This is why knowing what tools, methods, and hacks to use from the beginning can help you keep your project–and sanity levels–on the right track. A single project management solution can help put all that in order and save you time to focus more on the real workload.
I’m going to walk you through managing your first web design project in Paymo, a full-featured work management software that helps you seamlessly plan, track, and invoice your projects.
First things first. Let’s have a look at the things you should keep an eye on before you get to the actual work.
The Client Meeting
Start with an initial client meeting to map out all the current requirements and budgets. Get to know everything that’s important for your clients, what their objectives are, and what to avoid by all means.
Everything you discuss with your client should be documented to ensure transparency between both parts. For this, draft a business case in a Word or Google Docs file. You can then attach this file to the project in Paymo so you can refer to it any time and avoid leaving any vital aspects or client requirements out of the project execution.
Besides requirements and other project details, the client is obviously interested in knowing how much the project will cost. Coming up with a quote for your client is not an easy job - especially if it’s your first time doing this.
In Paymo, there’s a hassle-free method that helps you create a realistic cost estimate. First, write down all project activities that need to be completed in the project’s Tasks area under the Simple View. For each activity, add a time budget and a rate as a reference point. This will serve as your temporary project for now.
Next, click on the Convert to Estimate button to transform the temporary project into an estimate. The platform will automatically total all task budgets and estimated costs, so you don’t need to add them up again from scratch.
You can also choose to display all tasks as a separate line item or group them by their corresponding task list. Once saved, you can share it with the client as part of a formal quote in two ways: through the permalink at the bottom of the estimate or as a printable PDF file.
The client will now have a rough idea of how much the project will cost and what exactly they’re paying for. What’s left is for the client to review it and either accept or refuse it.

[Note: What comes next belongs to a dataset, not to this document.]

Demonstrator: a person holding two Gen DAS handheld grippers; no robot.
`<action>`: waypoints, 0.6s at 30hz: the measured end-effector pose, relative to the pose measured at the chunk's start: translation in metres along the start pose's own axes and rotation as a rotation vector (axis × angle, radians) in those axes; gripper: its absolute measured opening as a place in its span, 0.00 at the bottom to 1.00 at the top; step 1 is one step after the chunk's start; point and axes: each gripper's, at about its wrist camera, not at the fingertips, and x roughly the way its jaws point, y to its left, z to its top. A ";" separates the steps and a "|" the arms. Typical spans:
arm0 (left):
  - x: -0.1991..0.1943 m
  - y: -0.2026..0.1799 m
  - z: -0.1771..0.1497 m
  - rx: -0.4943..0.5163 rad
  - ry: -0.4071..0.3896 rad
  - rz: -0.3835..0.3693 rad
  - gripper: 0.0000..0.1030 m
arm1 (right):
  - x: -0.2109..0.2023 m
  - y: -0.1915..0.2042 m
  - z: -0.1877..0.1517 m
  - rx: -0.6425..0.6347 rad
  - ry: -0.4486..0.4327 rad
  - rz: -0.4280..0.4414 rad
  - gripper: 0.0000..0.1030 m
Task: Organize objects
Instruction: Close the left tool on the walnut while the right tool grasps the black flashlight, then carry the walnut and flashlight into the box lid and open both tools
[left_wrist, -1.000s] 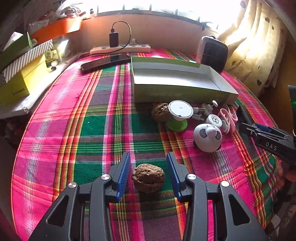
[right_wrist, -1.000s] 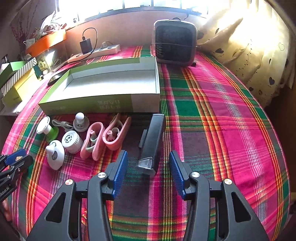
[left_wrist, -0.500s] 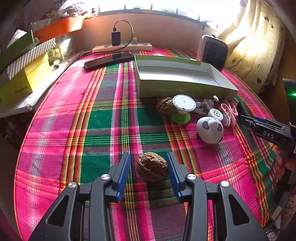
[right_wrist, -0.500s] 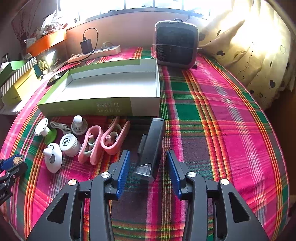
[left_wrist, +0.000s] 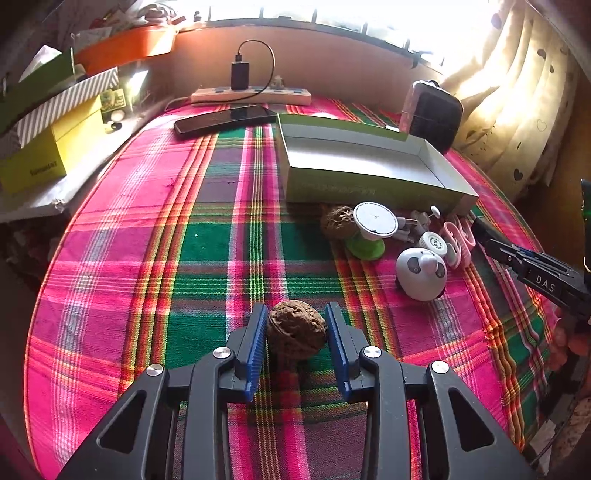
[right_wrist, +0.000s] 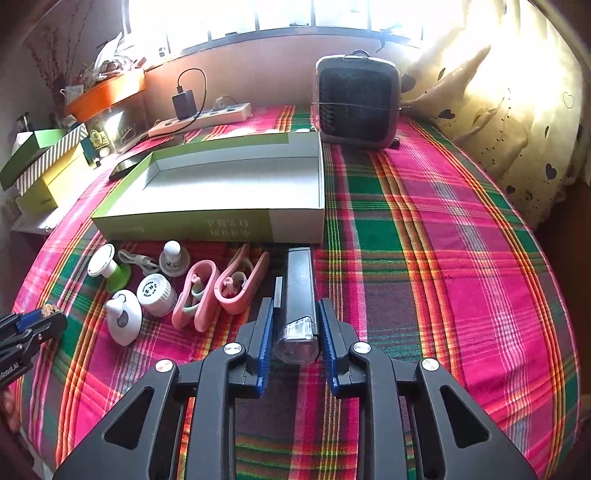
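Note:
A brown walnut (left_wrist: 297, 334) lies on the plaid cloth between the blue pads of my left gripper (left_wrist: 296, 308). The jaws are closing and both pads touch its sides. My right gripper (right_wrist: 295, 303) is shut on the near, clear-tipped end of a long black device (right_wrist: 300, 280) that lies just in front of the open green box (right_wrist: 207, 225). That box (left_wrist: 369, 192) is empty. A second walnut (left_wrist: 338, 221) rests against its front wall. The right gripper (left_wrist: 517, 254) shows at the right edge of the left wrist view.
Small items lie in front of the box: a white panda-faced gadget (left_wrist: 421, 273), a white disc on a green foot (left_wrist: 373, 225), two pink clips (right_wrist: 221, 288). A dark fan (right_wrist: 356, 103), a phone (left_wrist: 225, 120) and a power strip (left_wrist: 251, 96) stand behind.
Both pairs of jaws have narrowed. The left pads now touch the walnut and the right pads now clamp the black device, which earlier lay loose between them.

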 end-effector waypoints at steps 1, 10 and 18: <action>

Having an ordered list in sight will make it easier for them to see if they failed to notice something important before.
Once the final quote is accepted, you can move on to the planning part when your temporary project becomes a real one.
Never start a project without having a plan to follow. A well-built one outlines all the aspects you need to understand and develop upon during project execution. Think of your project plan as a map that shows both your decisions and the risks that could cut your project short or postpone its end date.
It’s now time for you to revise the previously added tasks and better organize them based on their similarities into clearly detailed task lists. These help you guide multiple team members, deadlines, resources, and projects simultaneously.
For an accurate project plan, go back to the project’s Tasks area and assign users to each activity, along with due dates, priorities, and possible subtasks in case the task needs to be further broken down. Don’t forget to write concise task descriptions to clarify how tasks should be executed and prevent any misunderstandings.
To keep up with work throughout all project stages, establish a workflow for each project:
This can be done through Kanban boards that show you the status of each task and if there are any potential bottlenecks in the process. Visual boards like the one below will improve the team’s communication and accountability since they showcase where each task is at a given point in time and who’s in charge of it.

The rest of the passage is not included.